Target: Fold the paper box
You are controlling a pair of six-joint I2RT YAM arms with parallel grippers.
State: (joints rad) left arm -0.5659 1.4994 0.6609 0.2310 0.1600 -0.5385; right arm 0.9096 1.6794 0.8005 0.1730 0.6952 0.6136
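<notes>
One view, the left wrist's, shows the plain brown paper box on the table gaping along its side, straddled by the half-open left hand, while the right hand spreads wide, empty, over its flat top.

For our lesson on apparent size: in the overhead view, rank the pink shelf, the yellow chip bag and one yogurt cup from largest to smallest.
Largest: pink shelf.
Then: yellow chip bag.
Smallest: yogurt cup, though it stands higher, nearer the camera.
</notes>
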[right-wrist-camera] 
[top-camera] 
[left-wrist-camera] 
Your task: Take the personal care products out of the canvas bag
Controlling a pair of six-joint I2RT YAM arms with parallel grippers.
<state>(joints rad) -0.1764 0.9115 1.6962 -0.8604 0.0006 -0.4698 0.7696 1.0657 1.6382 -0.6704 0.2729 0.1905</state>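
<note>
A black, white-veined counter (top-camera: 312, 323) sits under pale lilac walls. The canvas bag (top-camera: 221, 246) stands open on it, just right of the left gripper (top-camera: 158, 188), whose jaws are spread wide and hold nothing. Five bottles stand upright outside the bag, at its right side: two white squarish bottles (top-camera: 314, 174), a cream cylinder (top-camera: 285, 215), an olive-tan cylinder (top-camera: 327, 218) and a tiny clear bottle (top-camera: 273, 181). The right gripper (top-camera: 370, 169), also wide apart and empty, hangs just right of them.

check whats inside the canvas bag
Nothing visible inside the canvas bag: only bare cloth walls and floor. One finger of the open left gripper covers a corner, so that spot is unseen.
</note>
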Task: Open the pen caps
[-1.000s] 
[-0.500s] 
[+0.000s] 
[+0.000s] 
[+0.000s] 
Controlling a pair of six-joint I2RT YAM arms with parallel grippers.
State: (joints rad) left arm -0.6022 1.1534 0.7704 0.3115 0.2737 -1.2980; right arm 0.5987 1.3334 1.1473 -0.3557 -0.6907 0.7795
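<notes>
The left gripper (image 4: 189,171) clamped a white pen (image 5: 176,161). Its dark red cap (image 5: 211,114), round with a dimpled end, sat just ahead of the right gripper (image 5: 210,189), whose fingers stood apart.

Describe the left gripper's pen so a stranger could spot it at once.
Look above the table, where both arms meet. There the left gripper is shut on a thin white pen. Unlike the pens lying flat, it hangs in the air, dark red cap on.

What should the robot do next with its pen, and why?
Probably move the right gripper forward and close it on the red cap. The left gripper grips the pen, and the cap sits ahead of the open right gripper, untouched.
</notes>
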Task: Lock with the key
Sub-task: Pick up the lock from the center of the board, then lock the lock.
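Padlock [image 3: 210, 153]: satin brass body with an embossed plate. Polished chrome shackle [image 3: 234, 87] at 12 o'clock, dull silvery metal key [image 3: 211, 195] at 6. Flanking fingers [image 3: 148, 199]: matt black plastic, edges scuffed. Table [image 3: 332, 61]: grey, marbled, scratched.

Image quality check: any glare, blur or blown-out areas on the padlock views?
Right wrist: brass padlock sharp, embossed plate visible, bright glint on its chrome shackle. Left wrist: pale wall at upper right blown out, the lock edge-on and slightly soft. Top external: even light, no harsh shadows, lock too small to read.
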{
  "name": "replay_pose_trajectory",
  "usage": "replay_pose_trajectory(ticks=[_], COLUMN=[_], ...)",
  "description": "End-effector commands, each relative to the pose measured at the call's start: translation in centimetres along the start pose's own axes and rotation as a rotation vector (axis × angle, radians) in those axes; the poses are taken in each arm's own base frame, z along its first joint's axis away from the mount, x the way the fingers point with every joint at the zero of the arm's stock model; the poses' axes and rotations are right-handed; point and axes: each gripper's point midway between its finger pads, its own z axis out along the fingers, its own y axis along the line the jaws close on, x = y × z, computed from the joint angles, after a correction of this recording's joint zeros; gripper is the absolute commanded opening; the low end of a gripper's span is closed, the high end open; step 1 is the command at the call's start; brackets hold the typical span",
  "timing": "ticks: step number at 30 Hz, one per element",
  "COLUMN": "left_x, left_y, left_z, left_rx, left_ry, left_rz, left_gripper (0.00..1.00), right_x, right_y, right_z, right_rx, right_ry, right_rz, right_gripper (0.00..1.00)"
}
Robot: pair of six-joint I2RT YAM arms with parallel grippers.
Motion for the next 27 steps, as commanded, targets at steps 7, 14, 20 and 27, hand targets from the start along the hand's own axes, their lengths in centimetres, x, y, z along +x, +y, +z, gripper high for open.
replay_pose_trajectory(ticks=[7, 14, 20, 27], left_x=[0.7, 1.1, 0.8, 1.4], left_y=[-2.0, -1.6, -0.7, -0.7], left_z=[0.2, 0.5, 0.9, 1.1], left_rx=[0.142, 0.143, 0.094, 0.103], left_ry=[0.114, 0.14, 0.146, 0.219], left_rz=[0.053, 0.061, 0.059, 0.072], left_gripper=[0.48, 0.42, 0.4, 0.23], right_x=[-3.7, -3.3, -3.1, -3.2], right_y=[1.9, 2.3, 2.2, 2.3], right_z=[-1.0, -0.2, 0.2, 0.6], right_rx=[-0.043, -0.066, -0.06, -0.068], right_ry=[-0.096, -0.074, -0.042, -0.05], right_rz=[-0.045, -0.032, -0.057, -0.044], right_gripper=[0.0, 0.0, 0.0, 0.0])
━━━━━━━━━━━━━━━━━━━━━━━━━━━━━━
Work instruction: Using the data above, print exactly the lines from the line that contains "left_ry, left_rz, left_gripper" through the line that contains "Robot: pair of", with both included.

Exercise solution:
  "COLUMN": "left_x, left_y, left_z, left_rx, left_ry, left_rz, left_gripper (0.00..1.00), right_x, right_y, right_z, right_rx, right_ry, right_rz, right_gripper (0.00..1.00)"
}
Robot: pair of six-joint I2RT YAM arms with parallel grippers.

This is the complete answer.